- **PROMPT**
Whatever pictures appear, omit them, and repeat the data below exactly.
###
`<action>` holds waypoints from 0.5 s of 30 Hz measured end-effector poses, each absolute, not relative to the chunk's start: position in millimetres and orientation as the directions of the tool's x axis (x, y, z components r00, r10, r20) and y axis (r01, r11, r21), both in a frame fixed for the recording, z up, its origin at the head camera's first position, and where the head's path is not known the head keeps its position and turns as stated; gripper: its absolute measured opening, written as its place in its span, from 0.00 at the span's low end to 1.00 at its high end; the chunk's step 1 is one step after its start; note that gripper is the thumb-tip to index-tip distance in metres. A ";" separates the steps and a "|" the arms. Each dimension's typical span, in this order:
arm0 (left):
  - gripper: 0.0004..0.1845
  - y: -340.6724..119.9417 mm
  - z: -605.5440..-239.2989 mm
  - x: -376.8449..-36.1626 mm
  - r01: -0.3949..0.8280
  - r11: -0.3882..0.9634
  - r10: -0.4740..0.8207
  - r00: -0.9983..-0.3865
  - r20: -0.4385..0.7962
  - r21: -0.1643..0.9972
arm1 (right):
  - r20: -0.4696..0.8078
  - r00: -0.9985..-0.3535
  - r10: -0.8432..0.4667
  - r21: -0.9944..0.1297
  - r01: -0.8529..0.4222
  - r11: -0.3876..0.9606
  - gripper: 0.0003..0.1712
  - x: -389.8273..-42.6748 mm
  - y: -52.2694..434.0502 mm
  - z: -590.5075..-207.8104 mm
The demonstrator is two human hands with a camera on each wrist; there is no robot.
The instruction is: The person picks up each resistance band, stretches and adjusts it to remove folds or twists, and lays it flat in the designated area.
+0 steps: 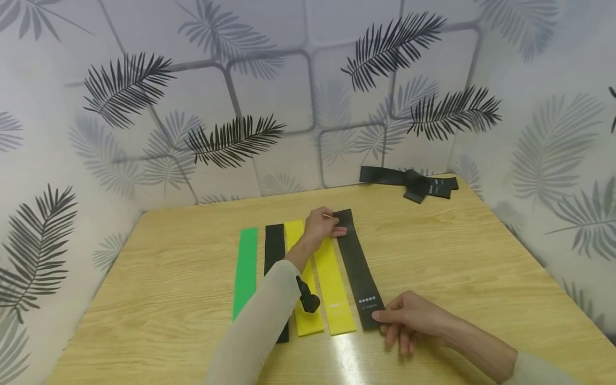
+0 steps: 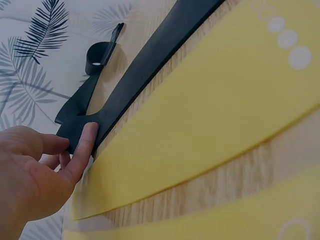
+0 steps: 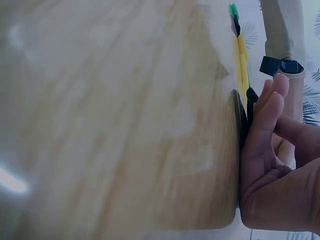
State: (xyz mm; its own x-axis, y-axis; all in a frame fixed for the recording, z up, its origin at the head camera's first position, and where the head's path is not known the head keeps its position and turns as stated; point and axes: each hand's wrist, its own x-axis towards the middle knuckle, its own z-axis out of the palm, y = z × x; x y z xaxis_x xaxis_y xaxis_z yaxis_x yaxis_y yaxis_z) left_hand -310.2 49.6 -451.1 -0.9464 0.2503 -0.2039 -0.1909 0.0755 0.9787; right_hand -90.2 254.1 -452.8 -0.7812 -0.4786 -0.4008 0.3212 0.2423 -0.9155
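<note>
Here, hands first, then outward.

Left hand: the left hand [image 1: 321, 224] reaches across the row and pinches the far end of the black band [image 1: 358, 267]; in the left wrist view the thumb and fingertips [image 2: 86, 145] close on that end's corner.
Right hand: the right hand [image 1: 409, 321] holds the near end of the same black band, thumb on top by the printed dots, the other fingers loosely bent under and beside the end; in the right wrist view the fingers [image 3: 265, 120] lie along the band's edge.
Black band: lies flat and straight on the bench [image 1: 481, 278], stretched between the two hands, rightmost in a row of strips.
Row: just left of it a yellow band [image 1: 332, 289], then a second yellow band [image 1: 304, 299], a narrower black strip [image 1: 274, 246] and a green band [image 1: 246, 270], all parallel with thin gaps of wood showing between them; the left forearm crosses over the middle ones.
Open room: bare wood to the right of the black band up to the bench's right edge, and a wide bare stretch left of the green band.
Far corner: a tangled black band [image 1: 414, 184] lies at the back right, well apart from the hands, close to the patterned wall [image 1: 308, 80].
Edges: walls close the bench in at the back and on both sides.
</note>
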 end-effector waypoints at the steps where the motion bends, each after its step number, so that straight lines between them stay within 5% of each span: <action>1: 0.16 50.0 -452.2 -309.9 -0.192 0.078 0.250 -0.946 -0.206 0.978 | -0.407 -0.781 -0.473 -0.913 0.325 0.247 0.24 -89.7 253.6 -452.6; 15: 0.20 54.1 -451.0 -304.9 -0.171 0.074 0.210 -0.960 -0.183 0.982 | -0.437 -0.794 -0.422 -0.887 0.303 0.349 0.29 -90.2 249.0 -450.7</action>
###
- **EXERCISE SOLUTION**
`<action>` holds waypoints from 0.5 s of 30 Hz measured end-effector poses, each absolute, not relative to the chunk's start: position in millimetres and orientation as the directions of the tool's x axis (x, y, z components r00, r10, r20) and y axis (r01, r11, r21), both in a frame fixed for the recording, z up, its origin at the head camera's first position, and where the head's path is not known the head keeps its position and turns as stated; gripper: its absolute measured opening, written as its place in its span, from 0.00 at the span's low end to 1.00 at its high end; the chunk's step 1 is one step after its start; note that gripper is the thumb-tip to index-tip distance in metres. A ";" separates the steps and a "|" the arms. Each dimension's typical span, in this order:
arm0 (left):
  - gripper: 0.0004..0.1845
  - y: -340.6724..119.9417 mm
  - z: -605.5440..-239.2989 mm
  - x: -376.8449..-36.1626 mm
  - r01: -0.3949..0.8280
  - r11: -0.3882..0.9634
  - r10: -0.4740..0.8207
  - r00: -0.9983..-0.3865
  - r20: -0.4385..0.7962
  - r21: -0.1643..0.9972
arm1 (right):
  - r20: -0.4696..0.8078
  - r00: -0.9985..-0.3535
  - r10: -0.8432..0.4667
  - r21: -0.9944..0.1297
  - r01: -0.8529..0.4222
  - r11: -0.3876..0.9606
  - gripper: 0.0003..0.1712
  - x: -389.8273..-42.6748 mm
  - y: -52.2694..434.0502 mm
  - z: -590.5075..-207.8104 mm
The demonstrator is two human hands with a camera on each wrist; there is no robot.
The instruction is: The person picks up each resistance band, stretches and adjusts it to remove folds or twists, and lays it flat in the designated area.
+0 steps: 
+0 steps: 
+0 steps: 
State: (xyz mm; its own x-axis, y-axis; all in a frame fixed for the recording, z up, its origin at the head camera's first position, and where the head's path is not known the head keeps its position and turns as stated; point and axes: each hand's wrist, its own x-axis towards the middle knuckle, its own z-axis out of the palm, y = z × x; x y z xaxis_x xaxis_y xaxis_z yaxis_x yaxis_y yaxis_z) left_hand -310.2 49.6 -451.1 -0.9464 0.2503 -0.2039 -0.1909 0.0755 0.9787; right_hand -90.2 254.1 -452.8 -0.7812 -0.4786 -0.4008 0.3212 0.2423 -0.9155
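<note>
Here, hands first, then outward.

Left hand: the left hand [image 1: 321, 224] reaches across the row and pinches the far end of the black band [image 1: 358, 267]; in the left wrist view the thumb and fingertips [image 2: 86, 145] close on that end's corner.
Right hand: the right hand [image 1: 409, 321] holds the near end of the same black band, thumb on top by the printed dots, the other fingers loosely bent under and beside the end; in the right wrist view the fingers [image 3: 265, 120] lie along the band's edge.
Black band: lies flat and straight on the bench [image 1: 481, 278], stretched between the two hands, rightmost in a row of strips.
Row: just left of it a yellow band [image 1: 332, 289], then a second yellow band [image 1: 304, 299], a narrower black strip [image 1: 274, 246] and a green band [image 1: 246, 270], all parallel with thin gaps of wood showing between them; the left forearm crosses over the middle ones.
Open room: bare wood to the right of the black band up to the bench's right edge, and a wide bare stretch left of the green band.
Far corner: a tangled black band [image 1: 414, 184] lies at the back right, well apart from the hands, close to the patterned wall [image 1: 308, 80].
Edges: walls close the bench in at the back and on both sides.
</note>
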 end-effector waypoints at the steps where the motion bends, each after its step number, so that straight lines between them stay within 5% of each span: <action>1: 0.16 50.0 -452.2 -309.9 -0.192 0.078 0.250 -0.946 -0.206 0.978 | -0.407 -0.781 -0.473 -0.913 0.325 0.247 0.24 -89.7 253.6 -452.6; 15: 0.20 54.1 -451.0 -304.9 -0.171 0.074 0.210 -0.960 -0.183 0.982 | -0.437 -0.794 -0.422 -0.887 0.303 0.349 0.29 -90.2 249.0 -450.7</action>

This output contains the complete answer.